This article is more than 1 year old

Community and connection means starting with the course

This article is more than 1 year old

Marianne Evans is President at Bath Spa University Students Union

One of things we’re doing at Bath Spa is focusing on belonging by completely reimagining our student representation system.

We’re a small union – we do all the usual stuff, we have clubs and societies, a rep system, an Advice centre and right now we’re running Black History Month.

But one of the big conclusions from the new Wonkhe/Pearson research on belonging is that making social connections on courses is imperative – so it’s something we’ve been thinking a lot about too.

One of the things we were impressed by when we travelled to Europe earlier in the year was the way in which many of the functions that we put into silos in our sector were intertwined, student led and academic-community centred.

Course communities

In the countries we visited there weren’t separate academic societies and individually elected reps on every course. There was just a subject community.

They ran events, put on induction activities, led study skills interventions and hosted careers evenings. They took part in curriculum development initiatives, organised participation sports and hosted induction camps for new students.

What was really interesting was the pride – social and academic identity is complex in the UK, but they told us they belonged as a physicist, or a nurse, a design student or whatever.

So we’ve been thinking how we can bring that back to Bath Spa. How can we support students to create those bonds and serve each other?

To help get there, we recently held an away day where it was vital to bring everyone on board. That included academics, professional services, the university’s senior management team, some of our academic reps and our own staff and officers – where the big question was how we might repurpose our rep scheme to focus on building connections.

It was a great day – and now we’re now working through and testing some of the ideas. We might end up with automatic membership academic societies that handle student representation at course level. We might have a mixture of reps – academic and social. We are thinking about projects that could form connections between all year groups.

Always the last place you look

Some of the answers were under our nose.

During the past year or so, we know that the reps on our dance course had gone rogue. They had a social rep, an academic rep and events and socials that weren’t organised through us.

We’ve spent some time and effort getting people to bend to our silos and structures.

But the truth is that the community they have bolted onto that course works really well. They’re working closely with academics, they are assertive over student rights because they’re a group not just a couple of reps, and they support each other in ways that aren’t apparent on other courses.

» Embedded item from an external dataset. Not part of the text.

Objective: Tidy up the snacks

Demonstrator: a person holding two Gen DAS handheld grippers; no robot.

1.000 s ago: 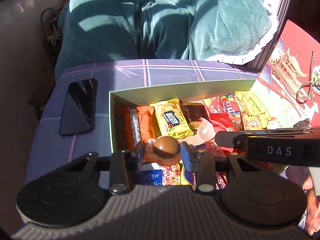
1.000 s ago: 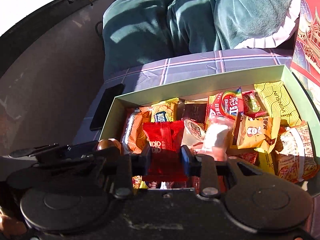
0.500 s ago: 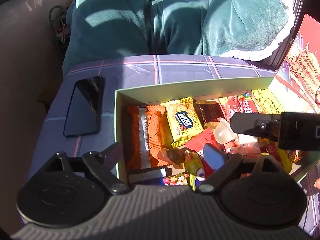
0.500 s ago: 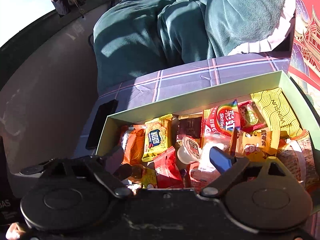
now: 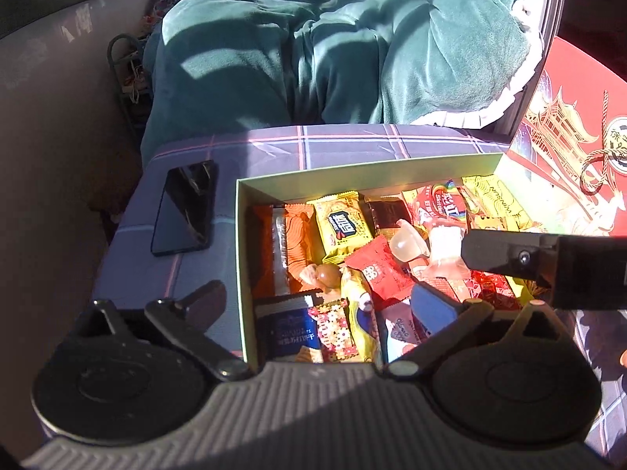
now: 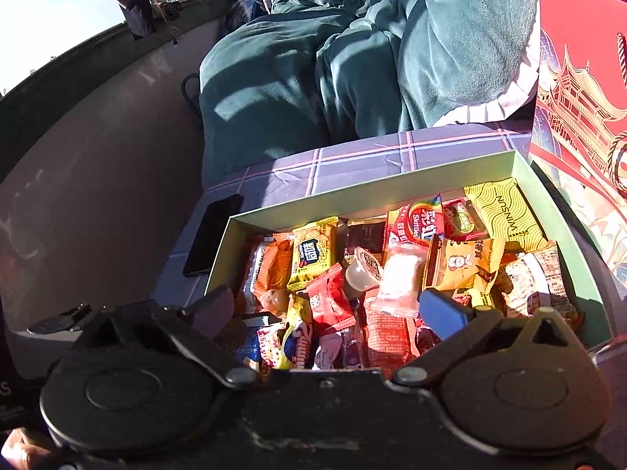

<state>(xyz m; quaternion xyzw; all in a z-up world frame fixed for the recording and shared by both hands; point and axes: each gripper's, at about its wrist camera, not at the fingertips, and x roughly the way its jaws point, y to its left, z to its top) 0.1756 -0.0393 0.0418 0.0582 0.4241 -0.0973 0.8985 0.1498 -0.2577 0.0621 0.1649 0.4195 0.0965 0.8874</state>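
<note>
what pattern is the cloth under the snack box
Purple-grey plaid with pink and white lines, on the cloth; clearest in the left wrist view.

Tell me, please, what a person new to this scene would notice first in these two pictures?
First, the green box on the plaid cloth, crowded with bright snack packets, such as the yellow packet in its far right corner. Beside the box's left wall lies a black phone. Both the left gripper and the right gripper hang open over the snacks, holding nothing.

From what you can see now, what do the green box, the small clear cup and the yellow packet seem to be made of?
Green box: looks like matte cardboard; thin, flat walls with sharp folded corners.
Small clear cup: probably plastic, translucent and glossy, with a printed peel-off lid.
Yellow packet: seems to be shiny plastic or foil film, with crimped ends and bright highlights.
</note>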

Students in the School of Music and Performing Arts, where dance is, never use the online feedback platform – because what they are doing works.

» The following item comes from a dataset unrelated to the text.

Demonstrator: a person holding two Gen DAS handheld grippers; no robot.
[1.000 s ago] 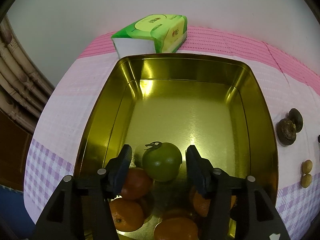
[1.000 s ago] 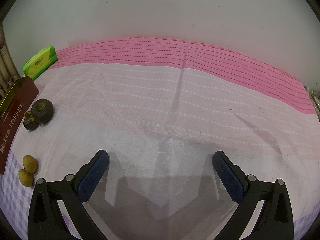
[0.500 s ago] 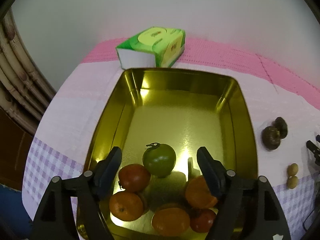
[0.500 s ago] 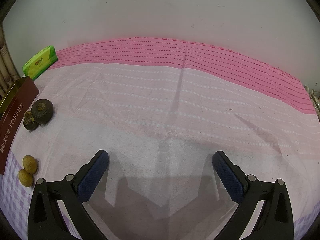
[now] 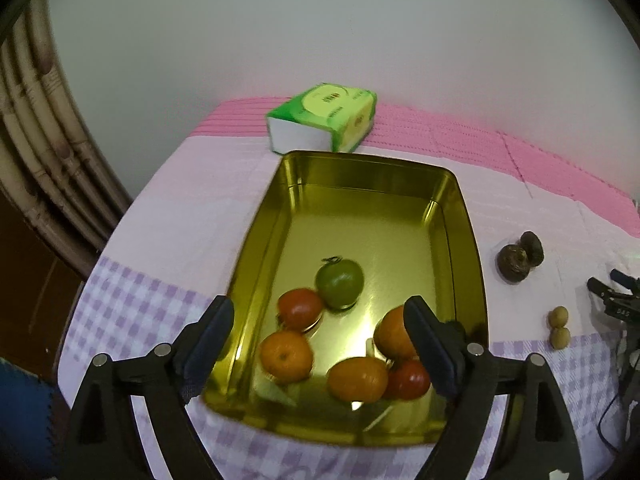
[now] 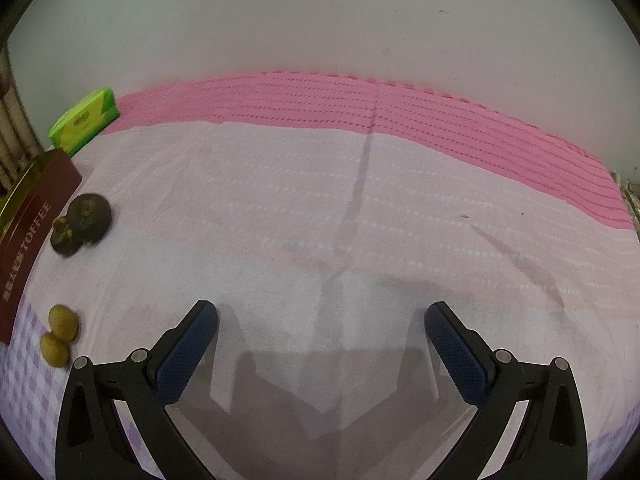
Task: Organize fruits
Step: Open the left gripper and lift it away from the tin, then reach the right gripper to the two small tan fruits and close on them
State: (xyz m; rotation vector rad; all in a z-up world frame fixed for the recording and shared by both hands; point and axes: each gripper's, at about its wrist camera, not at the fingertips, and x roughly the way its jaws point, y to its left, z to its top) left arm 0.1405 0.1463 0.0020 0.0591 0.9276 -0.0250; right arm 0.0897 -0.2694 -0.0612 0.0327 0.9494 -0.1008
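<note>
Your left gripper hides part of the shiny gold rectangular metal tin: its right finger covers the edge of one orange at the tin's right side, and the near rim is cut by both black arms. Its jaws are opening, with nothing pressed between the dark blue textured pads. Inside the tin the smooth round green tomato lies free, touching a red tomato; three oranges and a second red one crowd the near end, slightly blurred. Your right gripper stands wide over the bare pink woven tablecloth, holding nothing. At that view's left edge the tin is mostly cut off, showing only a maroon side lettered TOFFEE. Beside it lie two dark wrinkled round fruits and two small tan round fruits, each pair touching. A glossy green tissue pack sits just behind the tin.
</note>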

And while we won’t be abandoning our university-wide work with under-represented groups and networks, at the course level there are things to be learned  when students take decolonising their course into their own hands.

That isn’t all we’re doing. We are prioritising making our SU bar a much more safe, cosy and welcoming space. A student recently asked me if she could eat her lunch box in the space – and of course she can. We do free hot water, we have student microwaves, and we’re working towards student kitchen areas where students can cook and eat together.

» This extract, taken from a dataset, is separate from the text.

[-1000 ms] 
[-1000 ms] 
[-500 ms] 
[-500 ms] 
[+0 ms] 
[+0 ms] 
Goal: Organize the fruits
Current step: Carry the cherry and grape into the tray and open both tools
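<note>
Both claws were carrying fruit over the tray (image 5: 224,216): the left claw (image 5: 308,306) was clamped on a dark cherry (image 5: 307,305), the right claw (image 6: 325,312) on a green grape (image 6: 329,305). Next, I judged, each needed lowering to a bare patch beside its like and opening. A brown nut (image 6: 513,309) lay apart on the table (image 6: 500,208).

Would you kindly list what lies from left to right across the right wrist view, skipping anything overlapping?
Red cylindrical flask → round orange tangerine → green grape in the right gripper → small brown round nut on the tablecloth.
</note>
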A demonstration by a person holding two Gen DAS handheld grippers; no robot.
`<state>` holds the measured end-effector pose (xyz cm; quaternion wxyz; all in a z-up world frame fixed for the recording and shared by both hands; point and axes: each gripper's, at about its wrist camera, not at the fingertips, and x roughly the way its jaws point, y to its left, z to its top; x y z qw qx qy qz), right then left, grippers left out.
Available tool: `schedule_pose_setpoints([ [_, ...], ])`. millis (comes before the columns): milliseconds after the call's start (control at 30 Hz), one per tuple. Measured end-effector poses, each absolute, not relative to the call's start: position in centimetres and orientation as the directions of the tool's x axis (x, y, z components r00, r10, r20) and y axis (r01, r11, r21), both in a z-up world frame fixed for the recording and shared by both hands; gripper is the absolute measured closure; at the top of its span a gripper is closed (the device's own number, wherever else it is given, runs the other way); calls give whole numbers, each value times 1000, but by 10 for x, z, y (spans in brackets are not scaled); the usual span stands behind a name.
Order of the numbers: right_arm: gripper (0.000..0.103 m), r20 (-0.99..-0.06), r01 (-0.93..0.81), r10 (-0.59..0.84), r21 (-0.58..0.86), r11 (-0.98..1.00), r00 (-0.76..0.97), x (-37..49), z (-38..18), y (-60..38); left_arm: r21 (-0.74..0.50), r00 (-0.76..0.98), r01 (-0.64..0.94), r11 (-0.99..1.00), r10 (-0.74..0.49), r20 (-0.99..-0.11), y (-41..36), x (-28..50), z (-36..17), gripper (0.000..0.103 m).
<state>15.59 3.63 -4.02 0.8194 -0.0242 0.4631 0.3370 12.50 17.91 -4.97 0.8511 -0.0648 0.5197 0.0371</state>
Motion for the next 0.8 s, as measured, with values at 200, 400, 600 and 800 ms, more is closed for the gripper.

And we’ll continue to treasure and promote our liberation networks and events. Sometimes students might need to find each other beyond their course – and creating communities away from the programme will continue to matter to many of our members.

But the most important thing we’ll be doing is trying to get out of the way. If we said to a group of passionate psychology students or engaged artists, how can we support you as a community to build connections, academic confidence and careers – they’ll tell us. It’s our job to then design the support and structures to enable their ideas.